Task description - Reproduce, without alteration, every line of the data; exclude the images.

Segment Start: Dataset excerpt

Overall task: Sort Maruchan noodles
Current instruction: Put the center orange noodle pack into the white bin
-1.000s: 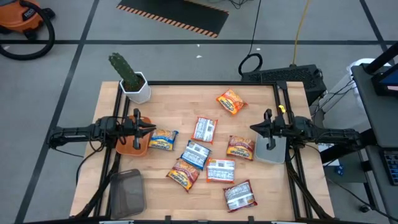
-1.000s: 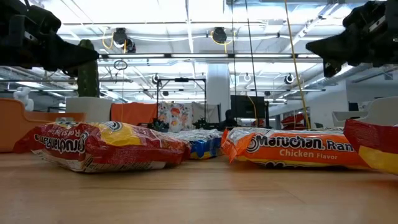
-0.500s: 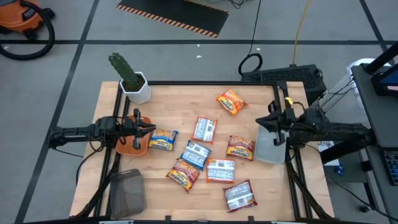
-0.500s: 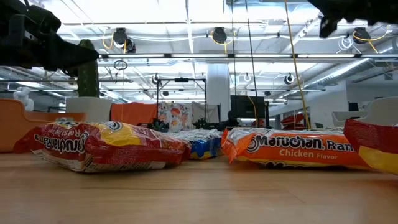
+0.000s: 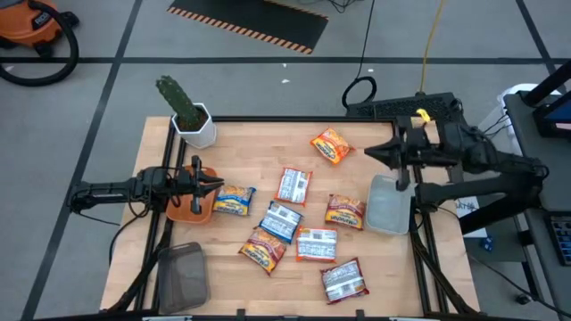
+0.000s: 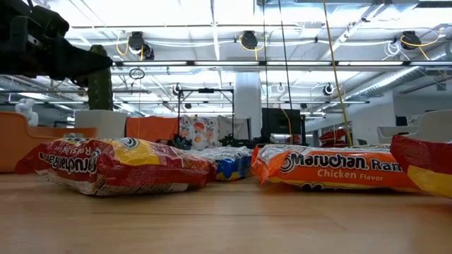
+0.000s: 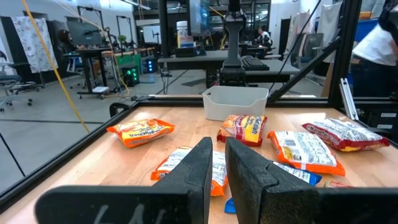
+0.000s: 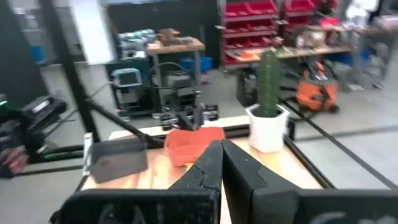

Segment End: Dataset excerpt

Reply -
Overall task: Sort Maruchan noodles
Current instruction: Put the center orange noodle pack into the white bin
-1.000s: 
-1.000s: 
-0.500s: 
-0.500s: 
+0.000s: 
+0.000s: 
+0.000s: 
+0.000s: 

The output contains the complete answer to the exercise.